▶ _EXERCISE DATA_:
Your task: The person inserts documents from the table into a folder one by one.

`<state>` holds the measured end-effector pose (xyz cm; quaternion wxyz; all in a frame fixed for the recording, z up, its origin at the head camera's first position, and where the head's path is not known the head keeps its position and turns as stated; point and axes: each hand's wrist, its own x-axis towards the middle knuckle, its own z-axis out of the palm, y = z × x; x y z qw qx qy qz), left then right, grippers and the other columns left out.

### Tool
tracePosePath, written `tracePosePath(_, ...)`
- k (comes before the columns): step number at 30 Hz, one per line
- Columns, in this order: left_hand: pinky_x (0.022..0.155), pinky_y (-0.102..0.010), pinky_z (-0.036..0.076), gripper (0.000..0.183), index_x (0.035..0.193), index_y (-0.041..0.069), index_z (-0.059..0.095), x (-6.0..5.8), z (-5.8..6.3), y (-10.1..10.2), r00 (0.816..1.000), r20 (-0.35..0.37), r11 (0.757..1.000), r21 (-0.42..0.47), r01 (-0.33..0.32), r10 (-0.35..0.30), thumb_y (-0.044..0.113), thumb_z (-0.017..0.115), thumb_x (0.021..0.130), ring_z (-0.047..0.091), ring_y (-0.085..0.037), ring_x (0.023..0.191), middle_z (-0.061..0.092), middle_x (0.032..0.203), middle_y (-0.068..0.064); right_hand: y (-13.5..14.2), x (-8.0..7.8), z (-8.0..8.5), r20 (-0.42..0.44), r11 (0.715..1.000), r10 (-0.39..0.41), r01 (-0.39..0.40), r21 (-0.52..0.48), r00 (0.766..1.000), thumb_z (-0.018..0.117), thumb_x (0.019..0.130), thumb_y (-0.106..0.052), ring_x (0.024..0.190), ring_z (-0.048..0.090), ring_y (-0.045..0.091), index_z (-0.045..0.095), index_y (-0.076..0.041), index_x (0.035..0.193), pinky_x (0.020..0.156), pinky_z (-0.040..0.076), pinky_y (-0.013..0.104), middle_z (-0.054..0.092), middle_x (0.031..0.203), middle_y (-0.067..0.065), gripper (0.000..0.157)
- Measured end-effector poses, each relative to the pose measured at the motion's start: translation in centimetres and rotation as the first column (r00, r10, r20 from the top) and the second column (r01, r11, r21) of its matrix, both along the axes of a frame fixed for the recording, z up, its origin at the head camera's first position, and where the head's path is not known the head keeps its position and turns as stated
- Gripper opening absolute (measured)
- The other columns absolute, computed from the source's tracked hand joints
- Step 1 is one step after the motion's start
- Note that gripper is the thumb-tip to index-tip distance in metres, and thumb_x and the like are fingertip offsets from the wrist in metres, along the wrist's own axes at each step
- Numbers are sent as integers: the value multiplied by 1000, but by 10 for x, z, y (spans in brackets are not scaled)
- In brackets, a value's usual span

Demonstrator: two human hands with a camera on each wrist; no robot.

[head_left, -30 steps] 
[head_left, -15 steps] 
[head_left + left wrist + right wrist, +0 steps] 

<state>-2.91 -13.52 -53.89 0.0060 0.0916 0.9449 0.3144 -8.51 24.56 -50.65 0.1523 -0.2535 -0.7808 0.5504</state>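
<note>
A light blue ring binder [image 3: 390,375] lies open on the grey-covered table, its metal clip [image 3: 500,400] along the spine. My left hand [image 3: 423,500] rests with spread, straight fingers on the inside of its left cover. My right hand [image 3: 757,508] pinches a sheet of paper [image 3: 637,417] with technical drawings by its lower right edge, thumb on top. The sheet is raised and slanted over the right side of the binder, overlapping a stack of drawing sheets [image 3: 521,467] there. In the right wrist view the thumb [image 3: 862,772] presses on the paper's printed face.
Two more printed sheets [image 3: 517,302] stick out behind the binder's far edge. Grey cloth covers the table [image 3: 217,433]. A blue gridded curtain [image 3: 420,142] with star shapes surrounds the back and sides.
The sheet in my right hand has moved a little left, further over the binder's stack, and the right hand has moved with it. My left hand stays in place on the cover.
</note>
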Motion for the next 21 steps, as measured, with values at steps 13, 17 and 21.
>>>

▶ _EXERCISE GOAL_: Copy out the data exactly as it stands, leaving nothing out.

▶ _THE ANSWER_:
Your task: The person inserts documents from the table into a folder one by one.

`<state>` holds the measured end-effector pose (xyz cm; quaternion wxyz; all in a frame fixed for the recording, z up, its origin at the head camera's first position, and where the head's path is not known the head keeps its position and turns as stated; point and axes: each hand's wrist, its own x-axis towards the middle knuckle, its own z-axis out of the palm, y = z × x; x y z qw qx qy qz), left then right, grippers and the other columns left out.

### Tool
tracePosePath, written `tracePosePath(_, ...)`
- k (comes before the columns): step number at 30 Hz, one per line
- Columns, in this order: left_hand: pinky_x (0.022..0.155), pinky_y (-0.102..0.010), pinky_z (-0.036..0.076), gripper (0.000..0.183), index_x (0.035..0.193), index_y (-0.041..0.069), index_z (-0.059..0.095), x (-6.0..5.8), z (-5.8..6.3), y (-10.1..10.2), r00 (0.816..1.000), r20 (-0.35..0.37), r11 (0.757..1.000), r21 (-0.42..0.47), r01 (-0.33..0.32), r10 (-0.35..0.30), thumb_y (-0.044..0.113), thumb_z (-0.017..0.115), thumb_x (0.021..0.130), ring_z (-0.047..0.091), ring_y (-0.085..0.037), ring_x (0.023..0.191), middle_z (-0.061..0.092), middle_x (0.032..0.203), middle_y (-0.068..0.064); right_hand: y (-13.5..14.2), x (-8.0..7.8), z (-8.0..8.5), r20 (-0.42..0.44), r11 (0.715..1.000), r10 (-0.39..0.41), r01 (-0.39..0.40), r21 (-0.52..0.48), r00 (0.766..1.000), thumb_z (-0.018..0.117), thumb_x (0.019..0.130), thumb_y (-0.106..0.052), ring_x (0.024..0.190), ring_z (-0.048..0.090), ring_y (-0.045..0.091), index_z (-0.045..0.095), index_y (-0.076..0.041), index_x (0.035..0.193), pinky_x (0.020..0.156), pinky_z (-0.040..0.076), pinky_y (-0.013..0.104), middle_z (-0.054..0.092), middle_x (0.031..0.203), middle_y (-0.067..0.065), gripper (0.000..0.157)
- Measured end-effector poses, each relative to the pose measured at the motion's start: translation in centimetres and rotation as the first column (r00, r10, r20 from the top) and the second column (r01, r11, r21) of its matrix, both along the axes of a frame fixed for the recording, z up, its origin at the head camera's first position, and where the head's path is not known the head keeps its position and turns as stated
- Gripper opening absolute (measured)
- The other columns absolute, computed from the source's tracked hand joints
- Step 1 is one step after the motion's start
- Note that gripper is the thumb-tip to index-tip distance in metres, and thumb_x and the like are fingertip offsets from the wrist in metres, along the wrist's own axes at each step
- Numbers are sent as integers: the value multiplied by 1000, but by 10 for x, z, y (spans in brackets are not scaled)
- In brackets, a value's usual span

Demonstrator: two human hands with a camera on each wrist; no robot.

[head_left, -30 steps] 
[head_left, -15 steps] 
[head_left + left wrist + right wrist, +0 steps] 

<state>-2.91 -13.52 -53.89 0.0060 0.0916 0.9449 0.3144 -8.51 24.56 -50.65 0.1523 -0.2535 -0.7808 0.5504</state>
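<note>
A light blue ring binder [image 3: 390,375] lies open on the grey-covered table, its metal clip [image 3: 500,400] along the spine. My left hand [image 3: 423,500] rests with spread, straight fingers on the inside of its left cover. My right hand [image 3: 757,508] pinches a sheet of paper [image 3: 637,417] with technical drawings by its lower right edge, thumb on top. The sheet is raised and slanted over the right side of the binder, overlapping a stack of drawing sheets [image 3: 521,467] there. In the right wrist view the thumb [image 3: 862,772] presses on the paper's printed face.
Two more printed sheets [image 3: 517,302] stick out behind the binder's far edge. Grey cloth covers the table [image 3: 217,433]. A blue gridded curtain [image 3: 420,142] with star shapes surrounds the back and sides.
The sheet in my right hand has moved a little left, further over the binder's stack, and the right hand has moved with it. My left hand stays in place on the cover.
</note>
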Motion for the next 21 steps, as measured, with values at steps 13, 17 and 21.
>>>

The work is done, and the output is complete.